Finance Secretary Carlos G. Dominguez III said in a statement that the economy is “expected to regain its stride as the government has sustained its accelerated investments in infrastructure and social services on the back of a strong fiscal position… the growth momentum would be on an upward trajectory from hereon as the government rolls out more big-ticket infrastructure projects under the ‘Build, Build, Build’ initiative in the months ahead, implements more measures to make inflation taper off closer to the government-set target in 2019, and pursues more policy reforms to make the domestic economy more conducive to investments.”

Private sector economists said in separate commentaries yesterday said that the third quarter GDP growth has set the tone for a softer policy stance from the central bank when it conducts its last two policy reviews on Nov. 15 and Dec. 13.

ING Bank N.V. Manila Senior Economist Nicholas Antonio T. Mapa said that the GDP growth data provide “ammunition for the doves to call for a pause at next week’s 15 November monetary meeting” and noted that the 150 basis point interest rate increase since May will likely weigh on consumption and investment in the quarters ahead.

“Holding off on an additional rate hike — as marginal as it may be — would give the Philippine economy the breathing room it needs to catch its breath and resume its above six percent growth trajectory in 4Q with the mid-term election in sights,” he explained.

Ruben Carlo O. Asuncion, chief economist at Union Bank of the Philippines, said that “the BSP is done with tweaks this 2018,” noting that the impact of monetary tightening can linger for a whole year from the time of tweaks.

Economists from ANZ Research, on the other hand, believe there remains some space for raising interest rates further, saying: “Even as we think that inflation has peaked, the descent is likely to be gradual.”

“This requires further policy response, in our view. As such, we expect a final rate hike of 25 basis points to 4.75% at the central bank’s December meeting.”

Despite the rate hikes, economists still see robust growth this quarter, even as high inflation and tighter monetary conditions will continue to weigh on economic activity.

“The impact of BSP rate hikes will continue to act as a drag on household consumption in coming quarters, with Q4 GDP growth likely to moderate to a pace of around six percent,” said Rajiv Biswas, chief economist for Asia Pacific at IHS Markit.

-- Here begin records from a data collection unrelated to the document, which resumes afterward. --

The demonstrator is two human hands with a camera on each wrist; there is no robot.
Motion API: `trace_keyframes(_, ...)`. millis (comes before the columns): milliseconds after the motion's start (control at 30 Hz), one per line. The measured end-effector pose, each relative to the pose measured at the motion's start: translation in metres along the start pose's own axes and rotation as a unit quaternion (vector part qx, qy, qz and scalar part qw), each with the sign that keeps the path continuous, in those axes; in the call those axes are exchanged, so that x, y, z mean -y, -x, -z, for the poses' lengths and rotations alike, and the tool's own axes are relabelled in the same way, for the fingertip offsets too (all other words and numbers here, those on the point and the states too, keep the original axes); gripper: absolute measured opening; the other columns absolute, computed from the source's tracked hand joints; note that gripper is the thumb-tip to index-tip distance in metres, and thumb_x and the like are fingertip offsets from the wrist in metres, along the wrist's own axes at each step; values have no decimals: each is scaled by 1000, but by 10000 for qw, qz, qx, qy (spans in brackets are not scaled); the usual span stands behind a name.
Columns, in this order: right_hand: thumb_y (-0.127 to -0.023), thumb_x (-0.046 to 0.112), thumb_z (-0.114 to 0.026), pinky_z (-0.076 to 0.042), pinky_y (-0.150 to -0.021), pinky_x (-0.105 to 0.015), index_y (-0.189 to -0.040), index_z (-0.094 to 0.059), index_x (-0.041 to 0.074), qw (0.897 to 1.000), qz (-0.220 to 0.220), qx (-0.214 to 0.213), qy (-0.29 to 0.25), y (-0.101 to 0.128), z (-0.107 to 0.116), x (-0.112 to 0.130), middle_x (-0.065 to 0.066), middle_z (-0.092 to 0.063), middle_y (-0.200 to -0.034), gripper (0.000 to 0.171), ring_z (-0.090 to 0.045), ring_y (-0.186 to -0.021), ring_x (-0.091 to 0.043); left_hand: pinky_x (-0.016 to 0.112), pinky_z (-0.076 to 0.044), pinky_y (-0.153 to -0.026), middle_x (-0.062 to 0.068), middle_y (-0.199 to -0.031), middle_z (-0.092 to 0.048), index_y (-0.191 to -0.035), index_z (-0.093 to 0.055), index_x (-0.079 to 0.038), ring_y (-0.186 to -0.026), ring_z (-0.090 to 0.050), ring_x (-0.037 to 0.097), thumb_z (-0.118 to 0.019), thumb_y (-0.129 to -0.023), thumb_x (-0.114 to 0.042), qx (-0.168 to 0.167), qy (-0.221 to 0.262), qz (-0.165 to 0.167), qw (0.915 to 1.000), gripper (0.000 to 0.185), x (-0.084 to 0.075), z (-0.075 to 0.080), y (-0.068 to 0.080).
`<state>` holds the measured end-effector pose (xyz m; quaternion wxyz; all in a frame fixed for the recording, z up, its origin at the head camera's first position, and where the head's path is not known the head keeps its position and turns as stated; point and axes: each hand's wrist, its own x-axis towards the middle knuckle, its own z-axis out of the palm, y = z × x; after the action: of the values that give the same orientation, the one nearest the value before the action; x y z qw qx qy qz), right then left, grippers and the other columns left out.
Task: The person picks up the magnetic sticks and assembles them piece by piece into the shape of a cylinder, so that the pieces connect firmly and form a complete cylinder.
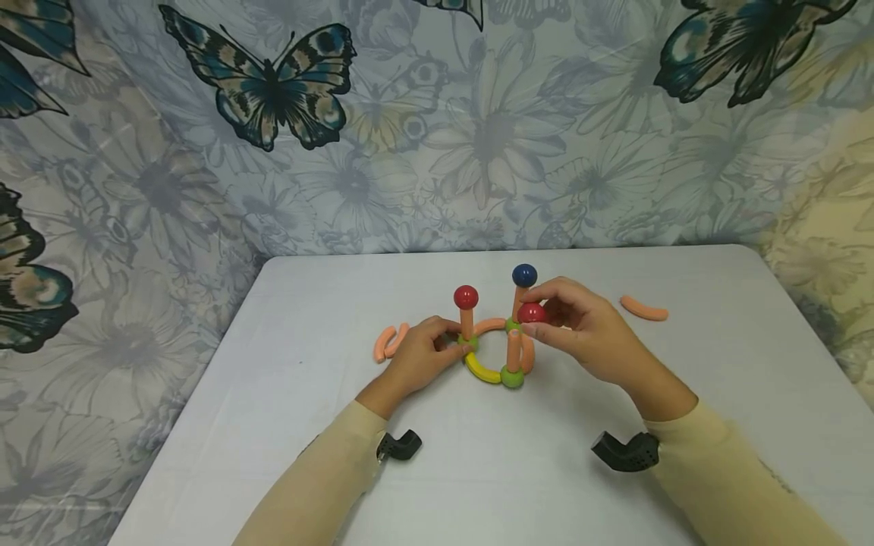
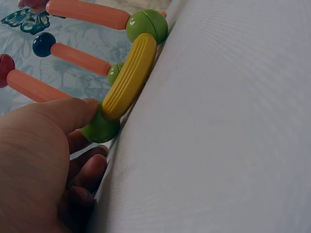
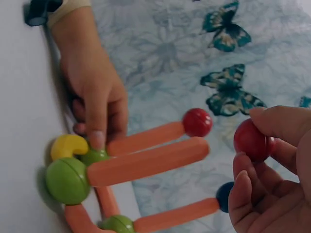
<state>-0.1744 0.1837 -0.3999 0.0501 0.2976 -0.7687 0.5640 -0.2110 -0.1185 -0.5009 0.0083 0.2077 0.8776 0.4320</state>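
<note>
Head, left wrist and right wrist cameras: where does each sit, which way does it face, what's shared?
Head: on the head, facing forward and down at the white table; left hand, right hand and sleeves show.
Left wrist: on that wrist, facing along the left hand, which grips a green ball.
Right wrist: on that wrist, facing past the right hand, which pinches a red ball, toward the left hand.
Both wrist views share the left hand, yellow piece and blue ball.

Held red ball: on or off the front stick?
Off: the right grip holds the red ball apart from the front stick, whose end is bare.
</note>
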Motion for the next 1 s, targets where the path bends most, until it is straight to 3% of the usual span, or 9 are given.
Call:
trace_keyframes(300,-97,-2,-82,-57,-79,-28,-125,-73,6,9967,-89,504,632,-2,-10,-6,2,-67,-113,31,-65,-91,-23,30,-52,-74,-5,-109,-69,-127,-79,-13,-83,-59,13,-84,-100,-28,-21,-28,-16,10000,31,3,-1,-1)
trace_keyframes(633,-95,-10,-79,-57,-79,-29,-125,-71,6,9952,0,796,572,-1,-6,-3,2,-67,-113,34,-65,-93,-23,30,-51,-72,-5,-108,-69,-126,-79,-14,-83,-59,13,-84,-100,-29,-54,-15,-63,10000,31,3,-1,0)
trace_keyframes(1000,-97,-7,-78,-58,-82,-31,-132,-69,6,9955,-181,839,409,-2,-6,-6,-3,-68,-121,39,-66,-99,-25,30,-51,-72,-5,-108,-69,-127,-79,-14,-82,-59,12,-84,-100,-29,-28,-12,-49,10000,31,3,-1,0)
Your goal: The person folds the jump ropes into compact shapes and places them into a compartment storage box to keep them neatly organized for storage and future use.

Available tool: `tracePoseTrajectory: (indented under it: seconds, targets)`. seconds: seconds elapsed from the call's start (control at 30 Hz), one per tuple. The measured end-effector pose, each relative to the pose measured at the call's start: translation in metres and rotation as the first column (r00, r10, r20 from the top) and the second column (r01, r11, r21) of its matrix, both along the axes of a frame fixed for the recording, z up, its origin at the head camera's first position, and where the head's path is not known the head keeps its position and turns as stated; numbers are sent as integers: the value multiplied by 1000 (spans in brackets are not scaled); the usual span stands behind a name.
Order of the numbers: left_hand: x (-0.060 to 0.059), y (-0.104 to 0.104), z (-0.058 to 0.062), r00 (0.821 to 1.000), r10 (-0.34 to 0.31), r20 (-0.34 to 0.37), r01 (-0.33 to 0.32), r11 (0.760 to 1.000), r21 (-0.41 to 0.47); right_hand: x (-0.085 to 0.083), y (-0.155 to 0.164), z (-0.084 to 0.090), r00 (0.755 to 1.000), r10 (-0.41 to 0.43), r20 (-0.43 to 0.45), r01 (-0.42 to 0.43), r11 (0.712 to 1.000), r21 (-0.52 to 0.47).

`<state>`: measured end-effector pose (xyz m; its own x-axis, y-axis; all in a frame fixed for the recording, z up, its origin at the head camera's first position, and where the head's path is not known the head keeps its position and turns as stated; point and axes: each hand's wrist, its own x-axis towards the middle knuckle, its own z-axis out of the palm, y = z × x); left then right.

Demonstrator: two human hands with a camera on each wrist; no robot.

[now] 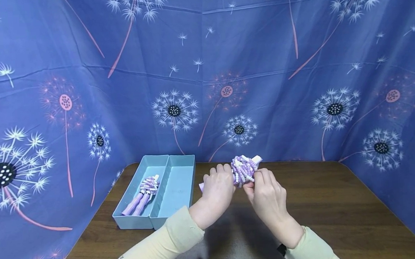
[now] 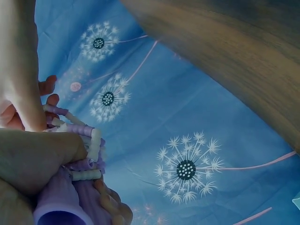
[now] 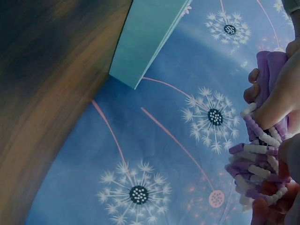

“However the Philippines’ economy is still forecast to grow at a robust pace of around 6.2% in 2019, underpinned strong construction sector growth, which will be boosted by the ramping up of infrastructure spending under the government’s ‘Build, Build, Build’ program.”

Noting that “growth in consumer spending softened in the past three quarters due to rising inflation and tightening monetary conditions.”, Land Bank of the Philippines market economist Guian Angelo S. Dumalagan said: “With inflation expected to weaken towards the end of the year, we might see some acceleration in consumer spending and perhaps an improvement in capital formation this quarter. This might translate to a growth of at least 6.3% in the last three months of the year.”

“Going forward, growth is seen to likely follow the same formula of late with slowing consumption offset by government spending and investments,” Mr. Mapa said, noting a possible “pick-up in government spending ahead of the mid-term elections.”